Sa capacité totale avec le système de travail par équipes est de 200 millions de doses par an. L’Algérie a prévu de consacrer une quantité de la production à l’exportation vers l’Afrique, mais la part destinée au marché local peine à être utilisée.
Début novembre, le ministre de la Santé, Abderrahmane Benbouzid, a révélé que l’Algérie risque de perdre 13 millions de doses de vaccin à cause de l’approche de la date de péremption.
Le Pr Lyes Rahal, membre du comité scientifique de suivi de la pandémie, estime que la validité d’une partie des stocks expirera en mars prochain.
Le ministre de la Santé reconnaît que les résultats obtenus ne sont pas conformes aux objectifs.
« En Algérie, nous sommes à 80 % voire 90 % de non vaccinés, alors même qu’il fallait à un certain moment mettre le paquet sur les catégories les plus exposées, ce qui n’a pas été fait », a déclaré M. Benbouzid le 7 novembre dernier, ajoutant qu’on peut « rattraper et inverser la situation s’il y a une campagne de sensibilisation intensive ».
« Les gens refusent le vaccin.

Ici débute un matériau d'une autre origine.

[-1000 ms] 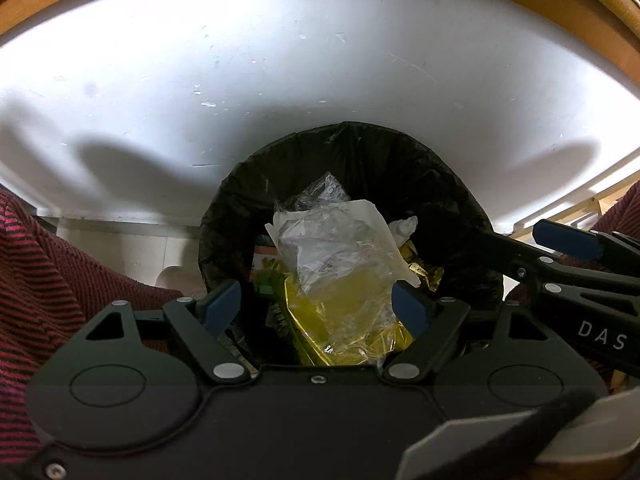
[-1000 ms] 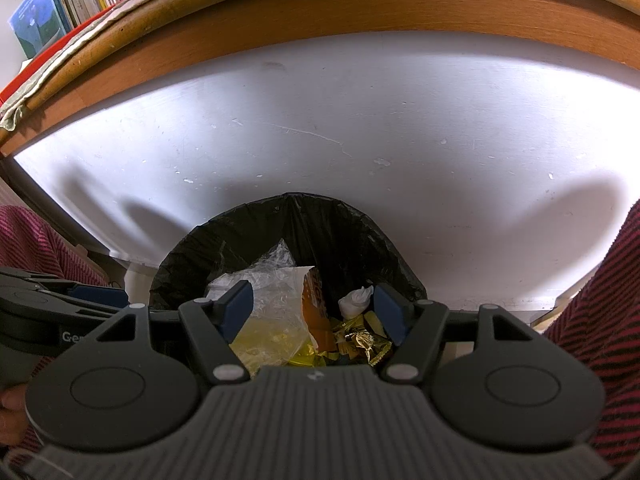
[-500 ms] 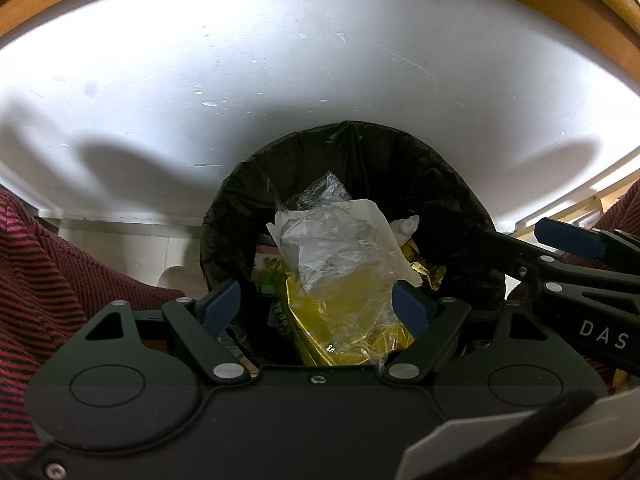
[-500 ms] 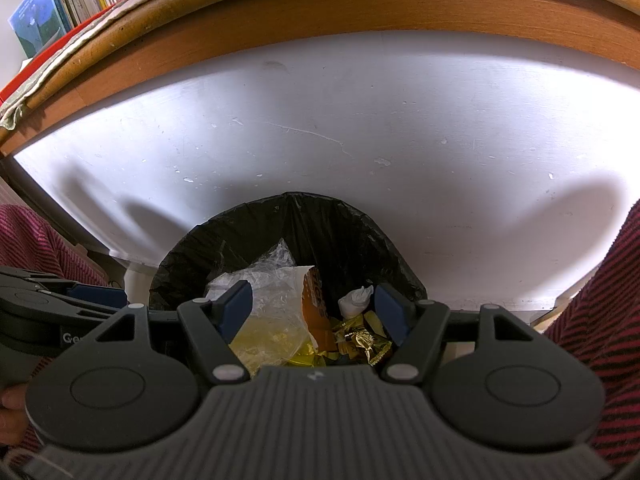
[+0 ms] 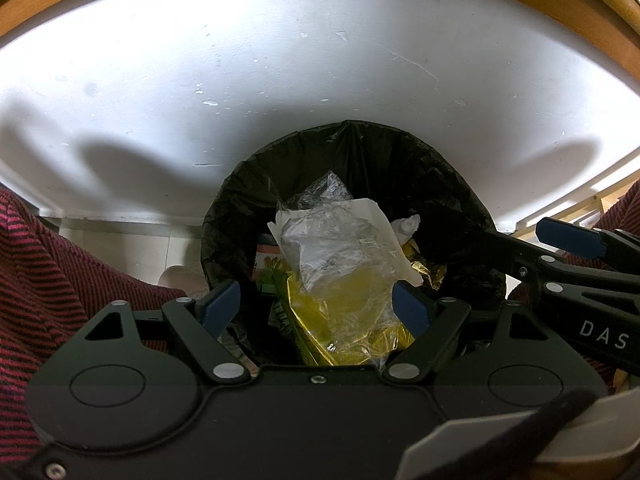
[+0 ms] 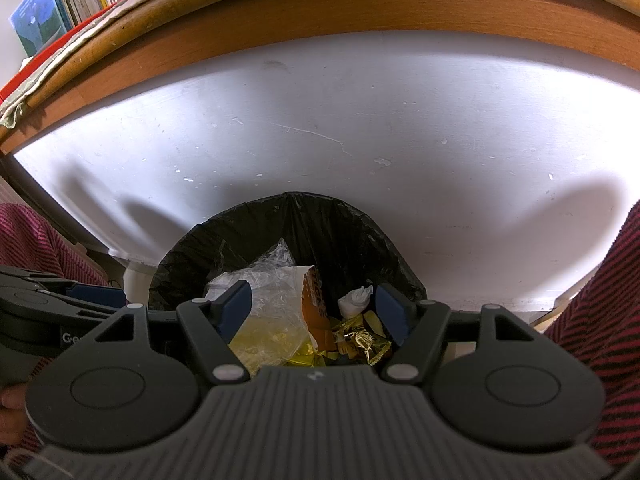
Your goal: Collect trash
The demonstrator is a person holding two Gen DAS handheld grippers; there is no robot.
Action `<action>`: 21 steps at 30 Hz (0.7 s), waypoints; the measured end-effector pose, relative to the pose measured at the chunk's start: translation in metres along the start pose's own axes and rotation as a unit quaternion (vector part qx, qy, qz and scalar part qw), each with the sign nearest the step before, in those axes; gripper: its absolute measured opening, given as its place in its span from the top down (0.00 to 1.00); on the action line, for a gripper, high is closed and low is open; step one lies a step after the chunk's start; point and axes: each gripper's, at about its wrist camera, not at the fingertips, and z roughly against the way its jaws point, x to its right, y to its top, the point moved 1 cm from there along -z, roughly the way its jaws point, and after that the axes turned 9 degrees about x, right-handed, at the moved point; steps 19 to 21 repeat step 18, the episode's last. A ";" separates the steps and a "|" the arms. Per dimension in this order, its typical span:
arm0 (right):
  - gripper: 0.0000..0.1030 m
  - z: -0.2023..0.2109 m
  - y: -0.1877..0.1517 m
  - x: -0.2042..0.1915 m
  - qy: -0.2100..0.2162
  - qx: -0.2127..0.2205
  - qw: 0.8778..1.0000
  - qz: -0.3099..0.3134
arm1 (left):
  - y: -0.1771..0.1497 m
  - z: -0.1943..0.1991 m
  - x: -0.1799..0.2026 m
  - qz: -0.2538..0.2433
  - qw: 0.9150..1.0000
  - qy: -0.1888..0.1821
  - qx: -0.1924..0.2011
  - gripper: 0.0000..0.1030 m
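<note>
Both claws hang over a bin (image 5: pixel 352 168) lined with a black bag (image 6: pixel 340 224), set against a white panel (image 5: pixel 280 60) under a wooden counter edge (image 6: pixel 320 12). The left claw (image 5: pixel 316 308) is spread and empty; the right claw (image 6: pixel 314 312) is spread and empty too. The trash lies inside: a clear plastic sheet (image 5: pixel 336 248) on top, a yellow wrapper (image 5: pixel 340 320) under it, a white wad (image 6: pixel 356 300), gold foil (image 6: pixel 360 340) and an orange packet (image 6: pixel 316 304).

The step seems to be gathering the bag. To do it well, I would pinch the bag's rim on opposite sides, one claw each, grip liner only, not the light plastic, and lift evenly so nothing spills.
</note>
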 end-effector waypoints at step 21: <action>0.23 0.000 0.000 0.000 -0.001 0.001 1.000 0.000 | -0.002 0.001 -0.001 0.000 1.000 0.000 0.002 0.20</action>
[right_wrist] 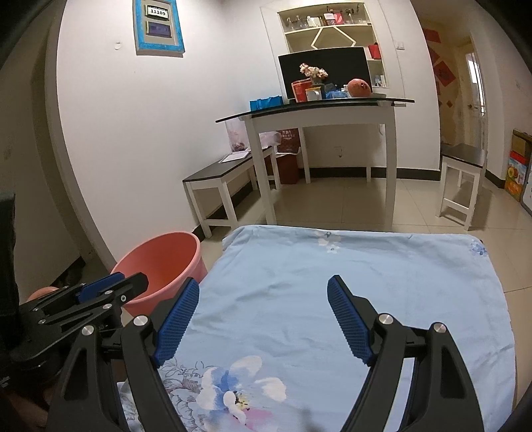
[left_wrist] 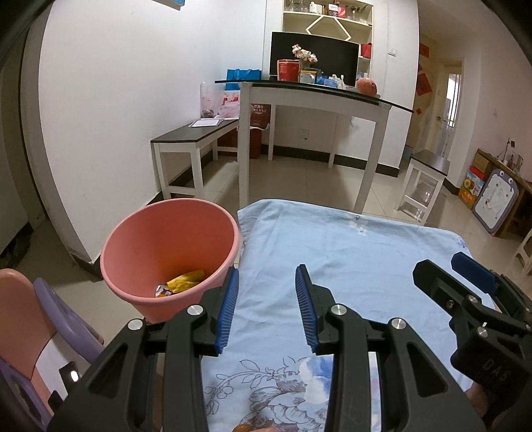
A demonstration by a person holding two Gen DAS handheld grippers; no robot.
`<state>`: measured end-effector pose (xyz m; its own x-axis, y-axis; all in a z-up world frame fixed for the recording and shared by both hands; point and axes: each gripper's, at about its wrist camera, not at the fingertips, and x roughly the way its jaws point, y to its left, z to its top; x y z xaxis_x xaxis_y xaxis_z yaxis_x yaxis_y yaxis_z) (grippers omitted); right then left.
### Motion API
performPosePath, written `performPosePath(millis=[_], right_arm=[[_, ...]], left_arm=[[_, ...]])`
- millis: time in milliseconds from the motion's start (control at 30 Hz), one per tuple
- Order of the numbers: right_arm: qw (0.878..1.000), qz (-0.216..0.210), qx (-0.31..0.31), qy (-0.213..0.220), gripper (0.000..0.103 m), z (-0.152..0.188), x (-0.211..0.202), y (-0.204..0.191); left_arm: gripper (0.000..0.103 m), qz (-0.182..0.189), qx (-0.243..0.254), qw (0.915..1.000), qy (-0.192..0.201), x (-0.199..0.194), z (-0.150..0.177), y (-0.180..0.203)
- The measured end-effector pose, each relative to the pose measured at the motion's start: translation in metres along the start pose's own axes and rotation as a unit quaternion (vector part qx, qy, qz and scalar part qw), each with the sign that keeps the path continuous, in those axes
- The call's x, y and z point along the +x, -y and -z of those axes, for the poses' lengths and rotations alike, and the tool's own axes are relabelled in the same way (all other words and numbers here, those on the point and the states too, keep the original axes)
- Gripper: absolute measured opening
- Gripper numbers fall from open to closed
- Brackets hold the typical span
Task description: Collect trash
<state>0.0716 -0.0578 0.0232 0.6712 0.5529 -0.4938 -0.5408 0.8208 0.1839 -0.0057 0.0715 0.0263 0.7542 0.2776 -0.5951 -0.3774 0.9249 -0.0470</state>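
Both grippers are shown poised side by side above a pale blue floral cloth (right_wrist: pixel 332 299). The left gripper (left_wrist: pixel 267 307) is held with its jaws parted and nothing between the blue pads; the right gripper (right_wrist: pixel 262 322) is spread wider, likewise empty. The trash already collected, a yellow wrapper (left_wrist: pixel 186 280) and some smaller crumpled scraps (left_wrist: pixel 163 290), lies at the bottom of the pink bin (left_wrist: pixel 133 239), which stands just beside the cloth's left edge. No loose litter can be made out on the cloth in either view, so collection is judged to be at or near its end (though the near strip beneath the grippers is hidden).

If a further piece is to be taken, the cloth should be scanned first, the pads lowered either side of the piece rather than onto the fabric (soft cloth is likely to be pinched along with it), and the release made well inside the bin's rim.

The cloth covers a low flat surface. Beyond it a tiled floor (right_wrist: pixel 349 206), a white table with a dark top (right_wrist: pixel 319 109) bearing clutter, a low bench (right_wrist: pixel 226 172), a stool (right_wrist: pixel 462 166) and a recessed wall shelf (right_wrist: pixel 326 30) are seen.
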Motion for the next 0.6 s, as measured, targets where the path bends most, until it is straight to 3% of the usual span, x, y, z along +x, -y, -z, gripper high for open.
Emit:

Pourtant nous avons lancé de nombreuses campagnes de sensibilisation », affirmait Abderrahmane Benbouzid le 13 décembre, en indiquant que le taux de vaccination n’était que de 27% à l’échelle nationale.
Le Pr Mostefa Khiati, président de la Fondation pour la recherche médicale (Forem), pointe lui aussi du doigt l’absence de sensibilisation. « On a affirmé que la vaccination était le seul recours mais on n’a pas fait l’effort d’une campagne de sensibilisation à la vaccination au point que l’on assiste à un recul en la matière », déclare-t-il.
Le Dr Bekkat Berkani, président de l’Ordre des médecins, met en cause une communication faible autour de la vaccination. « La communication est pratiquement défaillante, notamment par rapport à la vaccination », a-t-il dit le 26 décembre.
« Le gouvernement vient de prendre des décisions importantes, il faudrait que les gens se vaccinent. La coercition, la persuasion, la répétition et la pression, ce sont autant de mesures qui donneront des résultats », plaide le Dr Bekkat Berkani.
Un avis partagé par le Pr Ali Lounici du CHU de Tlemcen : « La campagne de vaccination n’a malheureusement pas été accompagnée d’une campagne de sensibilisation. »
Outre la sensibilisation, la réticence du gouvernement à imposer un pass vaccinal non seulement pour les voyages mais aussi pour l’accès à certains lieux publics, est aussi pour quelque chose pour cette désaffection des citoyens.